Conjugated linoleic acid (CLA) and linolenic acid (C18:3 n-3) were the only lamb loin fatty acids affected by the inclusion of palm kernel oil. The lipid profile directly influences fatty acid deposition in ruminant meat. Decker and Park [2] report that cattle fed oils or oilseeds rich in polyunsaturated fatty acids (usually linoleic or linolenic) increase CLA synthesis in body tissue.
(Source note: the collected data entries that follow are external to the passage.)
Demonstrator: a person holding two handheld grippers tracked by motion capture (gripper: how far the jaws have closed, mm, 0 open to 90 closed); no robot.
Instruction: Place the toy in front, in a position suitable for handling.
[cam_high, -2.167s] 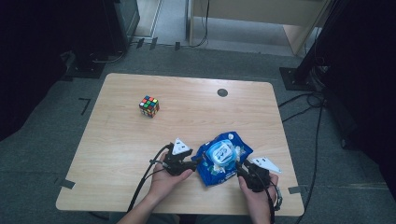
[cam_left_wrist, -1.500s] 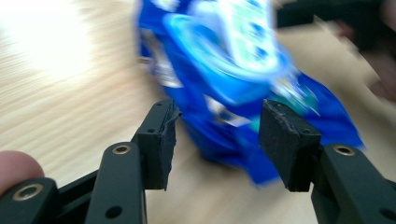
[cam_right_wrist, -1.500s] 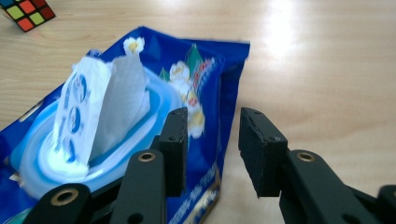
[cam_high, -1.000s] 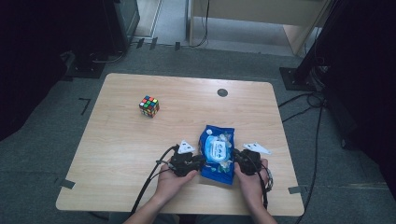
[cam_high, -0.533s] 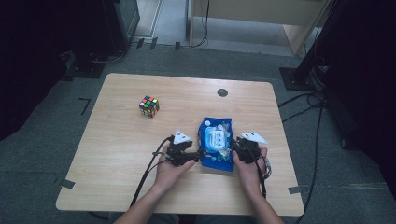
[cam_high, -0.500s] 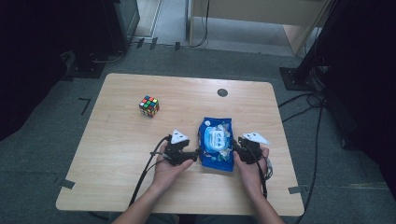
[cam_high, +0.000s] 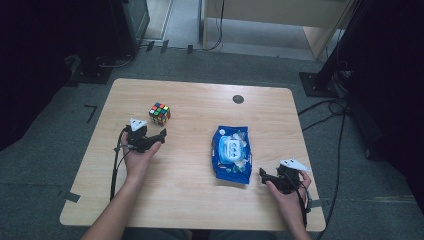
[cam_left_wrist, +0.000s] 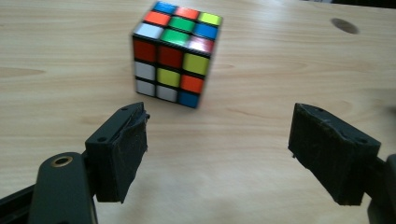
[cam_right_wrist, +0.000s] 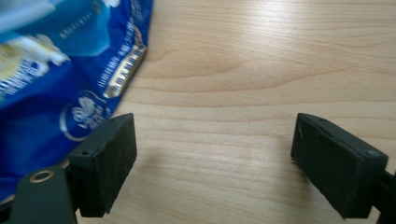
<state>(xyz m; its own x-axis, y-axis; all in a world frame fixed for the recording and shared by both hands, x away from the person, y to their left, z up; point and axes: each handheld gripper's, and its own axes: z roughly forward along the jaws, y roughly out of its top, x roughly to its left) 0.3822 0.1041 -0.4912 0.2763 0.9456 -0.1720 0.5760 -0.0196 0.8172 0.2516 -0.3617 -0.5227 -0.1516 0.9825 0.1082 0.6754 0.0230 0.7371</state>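
Wooden table (cam_high: 190, 200), cube (cam_high: 159, 113) (scrambled), blue packet (cam_high: 231, 155)

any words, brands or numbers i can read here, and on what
No text can be read here.
Blue plastic wipes pack: small gold lettering and a round gold emblem near its edge in the right gripper view, too blurred to read; its white lid label in the high view is too small.
Colourful puzzle cube: plain coloured squares, no lettering.
Light wooden table: no markings.

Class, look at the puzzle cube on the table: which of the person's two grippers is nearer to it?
Left. The left gripper sits just in front of the puzzle cube, jaws open toward it. The right gripper is far across the table, beside the blue wipes pack.
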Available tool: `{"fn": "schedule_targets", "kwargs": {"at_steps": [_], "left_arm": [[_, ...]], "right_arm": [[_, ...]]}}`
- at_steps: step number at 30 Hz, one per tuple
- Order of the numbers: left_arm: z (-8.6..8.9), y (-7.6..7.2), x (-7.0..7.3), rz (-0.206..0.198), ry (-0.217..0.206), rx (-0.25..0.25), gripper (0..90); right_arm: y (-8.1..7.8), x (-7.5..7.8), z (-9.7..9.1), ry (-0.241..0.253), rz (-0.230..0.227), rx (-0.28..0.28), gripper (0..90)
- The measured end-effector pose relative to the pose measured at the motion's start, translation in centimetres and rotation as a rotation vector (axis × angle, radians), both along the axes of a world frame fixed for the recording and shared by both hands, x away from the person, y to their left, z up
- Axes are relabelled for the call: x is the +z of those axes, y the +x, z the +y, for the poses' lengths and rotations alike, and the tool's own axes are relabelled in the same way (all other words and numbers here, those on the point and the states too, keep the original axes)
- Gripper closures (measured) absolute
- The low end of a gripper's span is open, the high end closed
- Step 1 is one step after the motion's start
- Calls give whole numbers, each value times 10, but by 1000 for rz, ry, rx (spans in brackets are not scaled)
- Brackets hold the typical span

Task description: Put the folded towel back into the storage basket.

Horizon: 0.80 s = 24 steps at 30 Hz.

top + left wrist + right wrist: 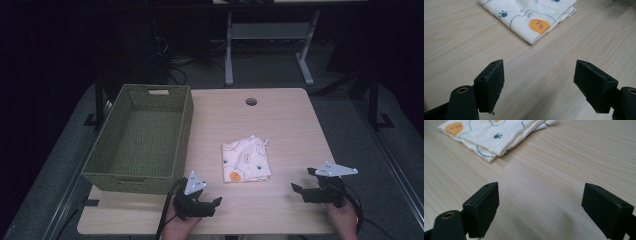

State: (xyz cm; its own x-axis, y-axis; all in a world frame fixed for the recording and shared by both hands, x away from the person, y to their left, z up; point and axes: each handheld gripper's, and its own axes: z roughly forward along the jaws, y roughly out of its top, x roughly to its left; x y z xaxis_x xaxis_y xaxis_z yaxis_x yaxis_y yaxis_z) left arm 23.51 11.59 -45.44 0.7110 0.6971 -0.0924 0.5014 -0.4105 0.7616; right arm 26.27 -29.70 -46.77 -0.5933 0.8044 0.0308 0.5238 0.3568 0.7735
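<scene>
Folded cloth (246, 160) mid-table, both grippers released and empty.
Left gripper (210, 202) and right gripper (302, 184) sit near the front edge, jaws wide. Risk: pinching one layer would unfold the cloth. Pale wood table (280, 120); green basket (141, 140) at left; dark room.

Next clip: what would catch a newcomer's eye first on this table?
Probably the folded white cloth with paw prints and an orange face, lying alone in the middle of the wooden table. Next, the big green woven basket at the table's left side, with nothing inside. At the near edge, the left gripper and right gripper sit either side of the cloth, both open and holding nothing.
</scene>
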Motion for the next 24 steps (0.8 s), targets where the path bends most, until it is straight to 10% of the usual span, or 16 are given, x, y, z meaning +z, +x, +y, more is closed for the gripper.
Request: {"fn": "schedule_targets", "kwargs": {"at_steps": [24], "left_arm": [[-20,9,17,-74,53,-60,246]], "right_arm": [[-5,2,-9,27,-27,-46,141]]}}
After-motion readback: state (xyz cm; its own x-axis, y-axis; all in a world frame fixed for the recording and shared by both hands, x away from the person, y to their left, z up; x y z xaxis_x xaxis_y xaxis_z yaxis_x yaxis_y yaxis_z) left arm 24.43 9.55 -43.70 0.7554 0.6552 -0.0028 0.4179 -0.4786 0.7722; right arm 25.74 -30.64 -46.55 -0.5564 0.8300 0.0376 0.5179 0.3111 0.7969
Likewise, it was expected that the presence of PKO, a source of lauric acid (medium chain fatty acids), would influence ruminal biohydrogenation [14,15,16], modifying the profile of fatty acids incorporated in the meat, with the possibility of increasing CLA. However, it was possible to observe that the concentrations of CLA in the meat of lambs remained stable up to the point of 3.44% inclusion of palm kernel oil and declined when the levels of inclusion were higher. This result could then be associated with the PKO fatty acid profile with a reduction of proportion polyunsaturated fatty acids (linoleic and linolenic acid) and an increase in saturated fatty acids in the diet, linearly decreasing CLA synthesis [33]. However, even with the reduction of linolenic concentration and DM intake, the increase in the ether extract caused by the inclusion of PKO promoted a higher intake of linolenic acid (1.74, 3.04, 3.51, 4.39 and 4.36 g/day of linoleic acid); therefore, it was not limiting.
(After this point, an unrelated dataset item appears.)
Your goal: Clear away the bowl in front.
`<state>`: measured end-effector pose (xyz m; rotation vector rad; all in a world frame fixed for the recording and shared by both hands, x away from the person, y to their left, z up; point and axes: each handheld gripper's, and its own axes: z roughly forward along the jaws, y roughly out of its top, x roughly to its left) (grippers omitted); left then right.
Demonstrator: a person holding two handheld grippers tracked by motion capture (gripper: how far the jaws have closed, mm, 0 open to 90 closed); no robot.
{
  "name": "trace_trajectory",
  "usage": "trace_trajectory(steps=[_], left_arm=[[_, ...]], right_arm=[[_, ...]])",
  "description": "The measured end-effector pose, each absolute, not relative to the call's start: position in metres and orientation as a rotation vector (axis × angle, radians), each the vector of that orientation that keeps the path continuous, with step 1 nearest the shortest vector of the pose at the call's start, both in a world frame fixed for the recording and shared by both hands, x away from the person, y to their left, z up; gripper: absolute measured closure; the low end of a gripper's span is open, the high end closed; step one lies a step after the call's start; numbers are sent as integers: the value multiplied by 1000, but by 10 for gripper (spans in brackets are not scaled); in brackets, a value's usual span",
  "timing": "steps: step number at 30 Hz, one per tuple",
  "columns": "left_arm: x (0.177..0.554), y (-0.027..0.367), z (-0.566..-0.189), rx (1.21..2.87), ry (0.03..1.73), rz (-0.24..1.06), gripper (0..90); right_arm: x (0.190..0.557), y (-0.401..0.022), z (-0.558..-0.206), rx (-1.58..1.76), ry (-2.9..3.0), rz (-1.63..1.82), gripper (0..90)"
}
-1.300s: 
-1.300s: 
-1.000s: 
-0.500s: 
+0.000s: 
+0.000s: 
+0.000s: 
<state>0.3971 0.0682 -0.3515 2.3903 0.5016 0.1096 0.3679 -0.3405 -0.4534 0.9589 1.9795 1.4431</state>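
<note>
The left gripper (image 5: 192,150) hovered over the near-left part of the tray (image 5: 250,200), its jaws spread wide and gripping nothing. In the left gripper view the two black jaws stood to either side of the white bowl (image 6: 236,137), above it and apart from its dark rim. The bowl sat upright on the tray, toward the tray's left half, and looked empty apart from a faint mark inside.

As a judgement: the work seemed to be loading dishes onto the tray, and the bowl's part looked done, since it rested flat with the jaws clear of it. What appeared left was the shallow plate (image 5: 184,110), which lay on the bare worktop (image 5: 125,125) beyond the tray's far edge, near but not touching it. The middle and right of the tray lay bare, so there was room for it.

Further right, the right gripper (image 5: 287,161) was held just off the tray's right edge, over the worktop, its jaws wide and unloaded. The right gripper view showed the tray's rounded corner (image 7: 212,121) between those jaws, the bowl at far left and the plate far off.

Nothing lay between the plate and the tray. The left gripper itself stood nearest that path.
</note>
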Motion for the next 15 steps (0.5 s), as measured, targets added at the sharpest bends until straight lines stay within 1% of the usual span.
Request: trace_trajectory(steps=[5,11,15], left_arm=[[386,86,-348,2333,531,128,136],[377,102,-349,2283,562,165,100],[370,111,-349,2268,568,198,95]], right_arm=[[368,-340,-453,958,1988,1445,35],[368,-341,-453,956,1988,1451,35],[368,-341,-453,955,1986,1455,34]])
Similarly, the concentrations of alpha-linolenic fatty acid (C18:3 n-3) in the loin of lambs remained stable until the point of 2.17% inclusion of palm kernel oil, with a linear reduction from this point, where this response may be related to the decrease in this source of fatty acids in the diet of animals, which decreases the amount that can escape the biohydrogenation process to be absorbed and incorporated into the animal tissue [44].

The concentrations of arachidonic acid and docosahexaenoic acid (DHA) showed a quadratic effect; however, it was impossible to determine the inclusion level of palm kernel oil where the concentration of these fatty acids was higher since they are outside the biological limits evaluated in this study. DHA is a fatty acid essential for brain growth and development in children and is also required to maintain normal brain functions in adults, having α-linolenic acid as its precursor [45,46].
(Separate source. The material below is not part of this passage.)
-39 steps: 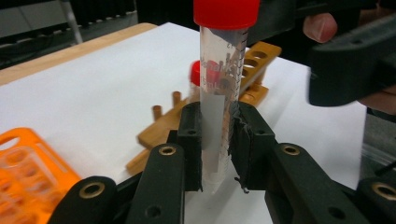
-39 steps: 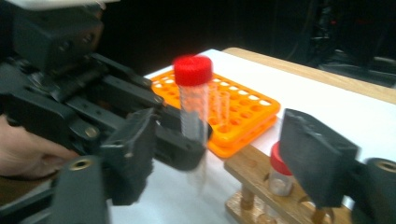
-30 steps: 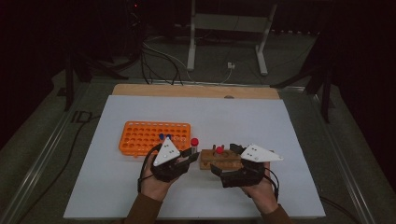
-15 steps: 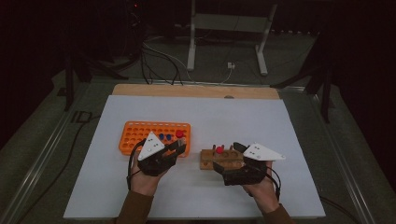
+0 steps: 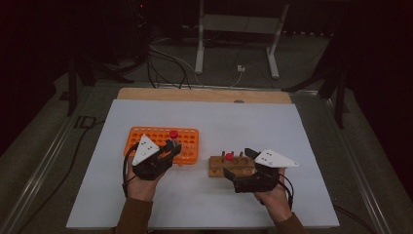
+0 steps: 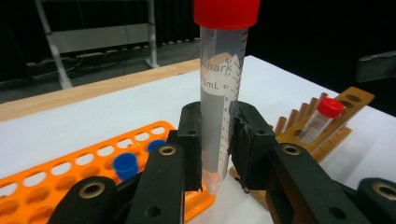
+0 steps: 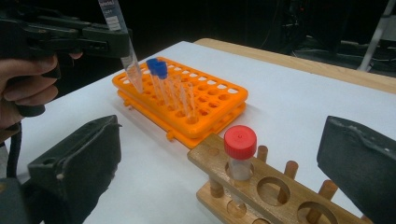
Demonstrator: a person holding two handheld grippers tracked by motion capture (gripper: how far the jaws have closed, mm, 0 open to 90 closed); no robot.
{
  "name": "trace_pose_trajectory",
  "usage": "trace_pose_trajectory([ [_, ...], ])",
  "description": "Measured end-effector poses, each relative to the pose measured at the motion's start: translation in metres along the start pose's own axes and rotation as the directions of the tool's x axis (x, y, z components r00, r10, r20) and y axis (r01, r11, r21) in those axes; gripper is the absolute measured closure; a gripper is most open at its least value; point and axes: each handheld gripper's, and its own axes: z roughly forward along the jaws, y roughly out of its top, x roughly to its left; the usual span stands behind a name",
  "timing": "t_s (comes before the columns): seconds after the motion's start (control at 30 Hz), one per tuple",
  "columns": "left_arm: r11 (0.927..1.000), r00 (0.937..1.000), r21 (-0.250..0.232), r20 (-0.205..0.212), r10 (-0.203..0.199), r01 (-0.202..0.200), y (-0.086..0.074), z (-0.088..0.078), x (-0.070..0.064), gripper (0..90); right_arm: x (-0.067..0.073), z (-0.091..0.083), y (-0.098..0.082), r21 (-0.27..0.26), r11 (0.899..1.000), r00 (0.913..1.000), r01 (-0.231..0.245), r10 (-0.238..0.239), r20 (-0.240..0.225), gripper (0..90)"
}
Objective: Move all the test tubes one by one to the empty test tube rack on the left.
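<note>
- My left fingers (image 6: 215,154) are clamped on the lower part of a red-capped tube (image 6: 223,88), which stands upright with its tip showing just below the pads.
- The tube (image 5: 172,136) hangs over the right half of the orange rack (image 5: 146,135), which sits toward the left side of the bench (image 5: 311,131). Two blue-capped tubes (image 7: 156,69) already stand in the rack near it.
- My right fingers (image 7: 224,172) are spread wide with nothing between them, resting by the wooden rack (image 5: 234,165) near the middle of the bench. One red-capped tube (image 7: 240,149) stands in it.
- To seat the tube well, I should line its tip over an empty hole, keep it vertical, and lower it straight. I'd let go only once the rack takes its weight.
- I should choose a hole clear of the blue caps, so my fingers do not knock them on the way down or out.
- Room is good: the far half of the bench and its right side are bare, and the rack sits well in from the left edge.
- The tight spot is the gap between the two racks, where my hands come close. I'd lift straight up before pulling away.
</note>
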Motion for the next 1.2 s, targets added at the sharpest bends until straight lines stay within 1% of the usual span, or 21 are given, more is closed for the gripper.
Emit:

The linear reduction in omega-3 fatty acids with the inclusion of PKO caused a linear increase in the ratio of omega-6 to omega-3 family fatty acids (∑n-6: ∑n-3 ratio). The n-6: n-3 ratio is highly influenced by the fatty acid composition of the diet fed to the animals. The inclusion of sources rich in n-3 in the diet increases the n-3 deposited in meat, consequently reducing the intramuscular deposition of n-6 fatty acids and the n-6:n-3 ratio [33]. Referring to our study, the increase in the n-6:n-3 ratio with the inclusion of PKO is undesirable, as it is related to diseases and inflammatory responses [47]. Maintaining a low n-6 to n-3 ratio (ideally 1:1 to 1:4) is associated with decreased inflammatory responses by decreasing the release of pro-inflammatory substances, such as the cytokine IL-6 [48].

5. Conclusions

The presence of palm kernel oil in the diet of lambs up to the level of 5.2% did not change the physicochemical attributes of lamb meat. However, it reduced the slaughter body weight and carcass traits weight and yield and C18:3 and omega-3 (n-3) fatty acids content. Thus, from the point of view of lamb meat production and fatty acid profile, the inclusion of PKO is not beneficial.